2008 Oct 01
How to Judge a Columnar Database, online Revisited
David M. Raab
DM Review
October 2008

Last December, viagra 40mg this column ran a piece on “How to Judge a Columnar Database.” When someone quoted it to me recently, order I realized it had already become outdated. The reason is that a new generation of vendors, including Vertica, ParAccel, Calpont, and InfoBright, has joined older columnar systems from Sybase IQ, Alterian, SmartFocus, Kx Systems, and 1010Data.

In general, the new systems assign dedicated disk drives to each processor (“shared-nothing”) while the older systems apply multiple processors to a shared storage pool. Each approach has its own strengths and weaknesses, which introduces some new differences to consider. In addition, the broader adoption of multiple processors and 64-bit memory removes some of the performance constraints that impacted earlier systems.

Let’s first revisit the original list of items to see which are still relevant. Then we’ll add a few new ones.

– load time, incremental loads, and data compression. These all reflect the need for a columnar database to restructure data originally stored in another format. They can be critical bottlenecks at large data volumes, and older systems varied widely in their performance. As a result, these were probably the most important considerations when comparing older columnar systems.

Today, multiple processors, larger memory space and more scalable disk storage have greatly improved load and compression rates in nearly all columnar systems. Substantial differences still exist, but performance of even the slower systems is likely to be adequate. As a frame of reference, leading columnar databases several years ago loaded around 10 gigabytes per hour, while today’s best products load 150 to 200 gigabytes per hour. Many can reach whatever load rates are needed by simply adding more processors. Additional processing power also allows greater compression of stored data, since systems can decompress it more quickly after it is read from disk. (Decompression is not always needed: many operations run on the compressed data directly.)

Bottom line: you still need to consider load and compression performance, particularly if you’re dealing with terabytes of data (and aren’t we all?) or need quick incremental updates. But these issues no longer head the list.
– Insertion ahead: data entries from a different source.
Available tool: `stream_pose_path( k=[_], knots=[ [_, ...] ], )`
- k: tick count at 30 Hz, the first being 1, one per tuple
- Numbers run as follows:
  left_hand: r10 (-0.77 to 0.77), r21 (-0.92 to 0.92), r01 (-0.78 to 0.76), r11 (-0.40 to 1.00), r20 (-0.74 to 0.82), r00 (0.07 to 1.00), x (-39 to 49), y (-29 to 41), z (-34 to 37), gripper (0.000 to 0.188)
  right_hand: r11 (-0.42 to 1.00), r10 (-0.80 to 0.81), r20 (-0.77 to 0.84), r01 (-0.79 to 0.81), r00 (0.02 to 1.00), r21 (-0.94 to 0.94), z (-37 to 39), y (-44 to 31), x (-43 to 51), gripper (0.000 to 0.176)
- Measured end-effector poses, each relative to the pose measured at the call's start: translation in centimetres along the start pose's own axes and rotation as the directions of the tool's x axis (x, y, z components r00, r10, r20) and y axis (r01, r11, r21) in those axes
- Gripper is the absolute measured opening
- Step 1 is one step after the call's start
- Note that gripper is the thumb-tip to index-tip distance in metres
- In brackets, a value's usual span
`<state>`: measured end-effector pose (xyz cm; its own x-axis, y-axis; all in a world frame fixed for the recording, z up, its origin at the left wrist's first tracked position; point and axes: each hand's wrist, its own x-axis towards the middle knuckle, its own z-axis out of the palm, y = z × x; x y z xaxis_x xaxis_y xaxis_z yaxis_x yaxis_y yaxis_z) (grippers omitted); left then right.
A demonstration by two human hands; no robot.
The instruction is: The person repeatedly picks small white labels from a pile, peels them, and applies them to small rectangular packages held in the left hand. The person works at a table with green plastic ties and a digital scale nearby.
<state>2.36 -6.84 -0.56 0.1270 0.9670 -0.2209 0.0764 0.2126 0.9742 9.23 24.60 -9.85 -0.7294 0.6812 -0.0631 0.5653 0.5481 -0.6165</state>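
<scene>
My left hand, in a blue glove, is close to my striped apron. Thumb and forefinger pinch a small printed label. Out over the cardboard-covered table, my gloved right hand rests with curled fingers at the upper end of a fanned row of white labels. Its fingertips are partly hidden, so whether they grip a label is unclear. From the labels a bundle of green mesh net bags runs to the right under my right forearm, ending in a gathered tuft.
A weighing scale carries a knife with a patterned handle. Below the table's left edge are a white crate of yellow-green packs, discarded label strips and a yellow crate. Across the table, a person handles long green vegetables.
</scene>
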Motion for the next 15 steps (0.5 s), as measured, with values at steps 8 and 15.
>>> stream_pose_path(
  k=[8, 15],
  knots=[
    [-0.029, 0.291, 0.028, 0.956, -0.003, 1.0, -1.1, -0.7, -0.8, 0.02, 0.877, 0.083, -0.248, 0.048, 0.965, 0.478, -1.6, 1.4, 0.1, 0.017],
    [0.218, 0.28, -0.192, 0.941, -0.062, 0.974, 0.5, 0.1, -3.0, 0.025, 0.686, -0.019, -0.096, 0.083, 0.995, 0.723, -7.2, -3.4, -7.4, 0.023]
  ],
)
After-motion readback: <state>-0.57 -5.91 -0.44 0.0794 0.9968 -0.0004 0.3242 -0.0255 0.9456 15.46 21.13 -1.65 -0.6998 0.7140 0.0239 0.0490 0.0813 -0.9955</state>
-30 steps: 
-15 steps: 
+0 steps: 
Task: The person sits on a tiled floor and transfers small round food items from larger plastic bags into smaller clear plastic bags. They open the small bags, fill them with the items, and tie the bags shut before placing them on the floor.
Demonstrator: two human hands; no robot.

– structural limitations: some early columnar databases imposed significant constraints on data structure, such as requiring that all tables use the same primary key. These crude limitations are largely gone. However, some of the newer systems do have more subtle limits, such as performing better on star schemas than normalized architectures. If you expect to use a star schema anyway, you probably won’t have a problem with any modern columnar system. But if you use other structures, check carefully how well a given product will perform on them.

– access techniques: while many early columnar systems were not SQL-compatible, all of today’s products all offer some level of SQL access. (Some still offer their own language for functions that SQL handles poorly, such as time series analysis.) Still, there are many levels of SQL compatibility. You’ll want to dig into the details for each system, particularly if you want to reuse existing SQL queries or SQL-based reporting tools.

– performance: this is one issue that hasn’t changed. Columnar databases are all fast, but performance on particular tasks can vary substantially from system to system. Performance may also depend on system configuration, so it is especially difficult to test. But performance is probably why you’re considering a columnar system in the first place, so you’ll certainly want to be sure you know what you’re getting.

– scalability: any columnar database you’re likely to consider will handle a couple terabytes of data. But not all are proven at the fifty or hundred terabyte level. In addition, some systems are significantly better than others at handling mixed query types and large numbers of simultaneous users. If you have needs like these, make sure your chosen vendor has similar installations in production, or that they can demonstrate the necessary performance in a realistic test.

So much for the old issues. None has vanished but the frame of reference has shifted for many. In addition, here are some new considerations:

– fault tolerance: many of the newer systems store data redundantly, either within or across nodes. This is done largely for performance purposes, but can have side benefits of easy—possibly even interruption-free—recovery from hardware failures. Many columnar databases are used for analytical work where some downtime is acceptable. But if it matters for you, be aware that products differ substantially in this area.

– data types: columnar databases have traditionally analyzed conventional structured data. But a few also support XML, text analysis and even binary objects. As with fault tolerance, you may not need this, but should know that it’s available if you do.

– database administration: one of the traditional benefits of columnar databases was their simplicity. Basically users dumped in the data and the system organized it for them. It’s still possible to work this way, but many systems now provide options such as multiple index types or sort sequences. This lets users tune the system to their requirements, but also means database administrators must make the right decisions. It’s still true that any columnar system should be easier to manage for a given analytical application than a relational database. But you’ll want to assess the differences in administrative workload among the columnar products themselves.

* * *

David M. Raab is a Principal at Raab Associates Inc., a consultancy specializing in marketing technology and analytics. He can be reached at draab@raabassociates.com.

Leave a Reply

You must be logged in to post a comment.